• **WHAT YOU NEED TO DO**:
Exactly the lines starting at the line containing "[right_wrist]" and ending at the line containing "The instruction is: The" are to be written out from the listing below, both included.

• **INPUT DATA**:
[Start of Attachment]
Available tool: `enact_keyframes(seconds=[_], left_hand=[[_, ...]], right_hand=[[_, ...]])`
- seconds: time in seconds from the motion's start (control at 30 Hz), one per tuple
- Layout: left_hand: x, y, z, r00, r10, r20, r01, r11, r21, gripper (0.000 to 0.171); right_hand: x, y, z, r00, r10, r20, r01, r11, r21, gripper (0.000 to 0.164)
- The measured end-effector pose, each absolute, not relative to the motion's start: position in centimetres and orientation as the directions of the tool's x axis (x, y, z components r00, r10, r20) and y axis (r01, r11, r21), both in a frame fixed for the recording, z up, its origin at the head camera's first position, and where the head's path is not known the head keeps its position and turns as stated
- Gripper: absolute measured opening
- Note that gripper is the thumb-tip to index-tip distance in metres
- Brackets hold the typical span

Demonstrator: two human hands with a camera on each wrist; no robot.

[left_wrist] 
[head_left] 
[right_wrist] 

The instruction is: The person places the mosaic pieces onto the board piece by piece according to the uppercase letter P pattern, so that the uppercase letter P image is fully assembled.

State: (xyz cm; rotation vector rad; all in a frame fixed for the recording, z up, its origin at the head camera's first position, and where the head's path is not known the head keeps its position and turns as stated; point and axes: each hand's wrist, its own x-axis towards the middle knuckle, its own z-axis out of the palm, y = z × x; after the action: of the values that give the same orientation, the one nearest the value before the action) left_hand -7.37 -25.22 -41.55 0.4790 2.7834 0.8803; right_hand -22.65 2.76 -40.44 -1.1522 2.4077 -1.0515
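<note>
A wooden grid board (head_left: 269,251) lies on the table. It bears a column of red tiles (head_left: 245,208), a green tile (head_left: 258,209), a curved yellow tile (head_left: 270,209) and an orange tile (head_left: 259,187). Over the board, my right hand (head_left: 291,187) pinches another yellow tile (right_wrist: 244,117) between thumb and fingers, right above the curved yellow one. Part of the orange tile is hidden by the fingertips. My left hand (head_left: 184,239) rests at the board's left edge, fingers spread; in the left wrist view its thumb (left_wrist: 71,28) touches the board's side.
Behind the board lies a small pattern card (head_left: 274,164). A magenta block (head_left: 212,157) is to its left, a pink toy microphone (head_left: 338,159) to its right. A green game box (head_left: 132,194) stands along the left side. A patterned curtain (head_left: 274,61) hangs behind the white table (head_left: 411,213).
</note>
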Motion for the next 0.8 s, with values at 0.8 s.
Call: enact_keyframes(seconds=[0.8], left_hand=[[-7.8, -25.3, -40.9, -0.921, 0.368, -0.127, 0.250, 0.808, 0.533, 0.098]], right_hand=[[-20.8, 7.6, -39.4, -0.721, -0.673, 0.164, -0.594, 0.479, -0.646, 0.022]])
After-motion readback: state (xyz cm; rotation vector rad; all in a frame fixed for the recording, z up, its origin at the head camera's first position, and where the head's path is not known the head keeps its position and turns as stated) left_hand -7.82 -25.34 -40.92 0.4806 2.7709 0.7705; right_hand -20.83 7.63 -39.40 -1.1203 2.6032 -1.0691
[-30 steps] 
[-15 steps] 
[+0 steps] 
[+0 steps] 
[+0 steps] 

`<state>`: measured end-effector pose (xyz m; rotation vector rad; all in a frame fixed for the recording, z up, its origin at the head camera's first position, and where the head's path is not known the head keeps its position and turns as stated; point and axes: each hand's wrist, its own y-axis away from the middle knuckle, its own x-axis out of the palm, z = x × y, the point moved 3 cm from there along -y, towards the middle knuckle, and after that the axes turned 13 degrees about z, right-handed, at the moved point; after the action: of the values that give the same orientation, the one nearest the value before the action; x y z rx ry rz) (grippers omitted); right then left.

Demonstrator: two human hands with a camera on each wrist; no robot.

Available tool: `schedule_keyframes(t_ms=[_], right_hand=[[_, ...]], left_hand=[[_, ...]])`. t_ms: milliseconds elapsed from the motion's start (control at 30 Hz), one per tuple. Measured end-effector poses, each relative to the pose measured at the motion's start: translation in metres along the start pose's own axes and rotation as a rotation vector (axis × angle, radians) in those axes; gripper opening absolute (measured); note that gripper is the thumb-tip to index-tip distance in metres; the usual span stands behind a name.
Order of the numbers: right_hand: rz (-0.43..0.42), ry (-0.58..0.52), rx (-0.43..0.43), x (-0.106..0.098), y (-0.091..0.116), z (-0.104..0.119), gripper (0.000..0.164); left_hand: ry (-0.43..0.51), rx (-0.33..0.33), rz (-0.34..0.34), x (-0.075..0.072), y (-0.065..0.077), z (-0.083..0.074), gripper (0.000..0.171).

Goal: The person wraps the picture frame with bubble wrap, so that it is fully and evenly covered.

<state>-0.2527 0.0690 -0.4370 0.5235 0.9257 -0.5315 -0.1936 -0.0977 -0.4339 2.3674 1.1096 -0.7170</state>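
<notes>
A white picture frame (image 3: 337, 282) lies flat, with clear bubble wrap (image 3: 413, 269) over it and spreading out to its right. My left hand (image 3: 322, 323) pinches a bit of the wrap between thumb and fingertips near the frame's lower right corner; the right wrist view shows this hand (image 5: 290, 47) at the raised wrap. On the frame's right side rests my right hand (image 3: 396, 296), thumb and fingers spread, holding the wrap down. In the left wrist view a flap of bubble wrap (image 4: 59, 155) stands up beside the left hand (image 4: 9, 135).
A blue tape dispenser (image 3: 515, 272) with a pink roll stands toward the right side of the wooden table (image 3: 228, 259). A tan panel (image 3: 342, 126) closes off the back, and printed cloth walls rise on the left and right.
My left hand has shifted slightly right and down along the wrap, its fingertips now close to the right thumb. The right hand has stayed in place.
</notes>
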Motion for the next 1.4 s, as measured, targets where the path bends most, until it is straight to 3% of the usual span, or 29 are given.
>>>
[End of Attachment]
• **ANSWER SECTION**:
[right_wrist] 

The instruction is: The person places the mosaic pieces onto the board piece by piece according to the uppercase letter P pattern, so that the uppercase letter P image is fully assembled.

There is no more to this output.